(Instructions to follow): Copy each line of the data below, character for character.

(The data):
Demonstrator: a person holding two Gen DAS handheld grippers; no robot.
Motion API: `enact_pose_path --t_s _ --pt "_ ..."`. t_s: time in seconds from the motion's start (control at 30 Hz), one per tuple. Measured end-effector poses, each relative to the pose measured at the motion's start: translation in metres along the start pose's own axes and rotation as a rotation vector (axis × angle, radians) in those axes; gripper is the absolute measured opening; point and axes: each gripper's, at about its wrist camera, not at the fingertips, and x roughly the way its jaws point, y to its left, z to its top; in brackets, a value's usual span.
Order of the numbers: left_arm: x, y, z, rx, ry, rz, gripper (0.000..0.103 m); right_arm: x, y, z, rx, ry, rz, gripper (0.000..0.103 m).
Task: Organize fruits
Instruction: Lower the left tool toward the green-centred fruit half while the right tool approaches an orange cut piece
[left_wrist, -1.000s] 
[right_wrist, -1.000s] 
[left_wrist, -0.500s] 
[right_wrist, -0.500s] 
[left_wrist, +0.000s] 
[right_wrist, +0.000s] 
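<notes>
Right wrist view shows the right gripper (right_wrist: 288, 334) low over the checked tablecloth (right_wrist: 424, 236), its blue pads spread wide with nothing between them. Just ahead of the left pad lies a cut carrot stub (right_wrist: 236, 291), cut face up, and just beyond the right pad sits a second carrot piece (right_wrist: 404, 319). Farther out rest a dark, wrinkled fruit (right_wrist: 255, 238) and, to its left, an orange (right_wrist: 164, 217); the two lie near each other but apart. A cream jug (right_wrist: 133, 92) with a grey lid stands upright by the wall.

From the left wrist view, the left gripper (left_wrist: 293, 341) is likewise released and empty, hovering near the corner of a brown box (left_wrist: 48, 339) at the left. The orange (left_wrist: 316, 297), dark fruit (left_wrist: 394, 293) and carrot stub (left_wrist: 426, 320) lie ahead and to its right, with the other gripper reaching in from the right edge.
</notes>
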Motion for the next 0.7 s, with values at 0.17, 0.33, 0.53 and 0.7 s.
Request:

(Reply to the exercise):
Demonstrator: a person holding two Gen DAS handheld grippers; no robot.
Motion API: `enact_pose_path --t_s _ --pt "_ ..."`. t_s: time in seconds from the motion's start (control at 30 Hz), one per tuple. Measured end-effector poses, each relative to the pose measured at the motion's start: translation in metres along the start pose's own axes and rotation as a rotation vector (axis × angle, radians) in those axes; gripper is the absolute measured opening; point and axes: each gripper's, at about its wrist camera, not at the fingertips, and x roughly the way its jaws point, y to its left, z to its top; in brackets, a value's usual span.
Order of the numbers: left_arm: x, y, z, rx, ry, rz, gripper (0.000..0.103 m); right_arm: x, y, z, rx, ry, rz, gripper (0.000..0.103 m).
Task: Organize fruits
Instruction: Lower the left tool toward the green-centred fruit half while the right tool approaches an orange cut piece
[left_wrist, -1.000s] 
[right_wrist, -1.000s] 
[left_wrist, -0.500s] 
[right_wrist, -0.500s] 
[left_wrist, +0.000s] 
[right_wrist, +0.000s] 
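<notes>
Right wrist view shows the right gripper (right_wrist: 288, 334) low over the checked tablecloth (right_wrist: 424, 236), its blue pads spread wide with nothing between them. Just ahead of the left pad lies a cut carrot stub (right_wrist: 236, 291), cut face up, and just beyond the right pad sits a second carrot piece (right_wrist: 404, 319). Farther out rest a dark, wrinkled fruit (right_wrist: 255, 238) and, to its left, an orange (right_wrist: 164, 217); the two lie near each other but apart. A cream jug (right_wrist: 133, 92) with a grey lid stands upright by the wall.

From the left wrist view, the left gripper (left_wrist: 293, 341) is likewise released and empty, hovering near the corner of a brown box (left_wrist: 48, 339) at the left. The orange (left_wrist: 316, 297), dark fruit (left_wrist: 394, 293) and carrot stub (left_wrist: 426, 320) lie ahead and to its right, with the other gripper reaching in from the right edge.
</notes>
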Motion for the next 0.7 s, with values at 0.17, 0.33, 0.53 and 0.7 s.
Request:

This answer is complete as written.